Он лежал почти все время один, иногда пробовал читать, но быстро уставал и забывался с книгой в руках. Мама Андреевна и Таня как раз уехали на неделю в дом отдыха, так что, кроме Ларисы Петровны, некому было ухаживать за ним, бегать в аптеку, греть молоко с медом и заставлять, чтоб промывал нос всякою мерзостью на погибель микробам. Но и она назавтра уезжала с театром — он оставался совсем один среди бездушных родственников и соседей. К вечеру ему вдруг показалось, что кто-то залетел в комнату, покружился под потолком и вылетел в закрытое окно. Он сел на кровати, зажег свет, огляделся. Рядом на стуле стоял термос с тепловатым чаем, он допил его и почувствовал, как пересохший язык блаженно изогнулся, затрепетал под сладкой струей. В зеркале отразилась всклокоченная голова со следами подушки на красных щеках, обкусанные губы в запекшихся трещинках. Он поднес зеркало поближе и разинул рот — горло было по-прежнему красное и неровное, как разорванный помидор, но он уверил себя, что насморк, по крайней мере, гораздо меньше, вот и дышать уже можно через нос — со свистом, правда, но все же дышать.

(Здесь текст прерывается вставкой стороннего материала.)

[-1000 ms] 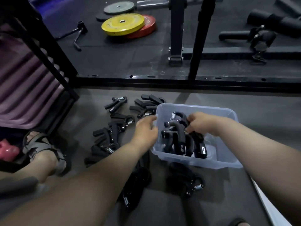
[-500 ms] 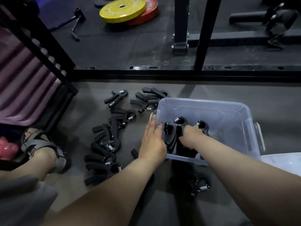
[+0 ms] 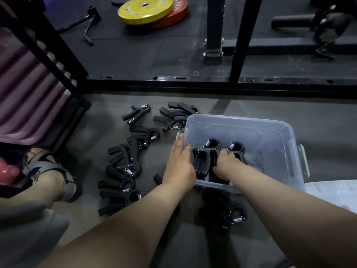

В коридоре простучали чьи-то каблучки, потом хлопнула дверь.
Он встрепенулся, надел халат и побрел посмотреть, кто это пришел — не Лариса ли Петровна?
Но нет, саватеевская комната была пуста.
На кровати лежал наполовину собранный чемодан с откинутой крышкой, рядом с ним кучка ни к чему не пришитых пуговиц.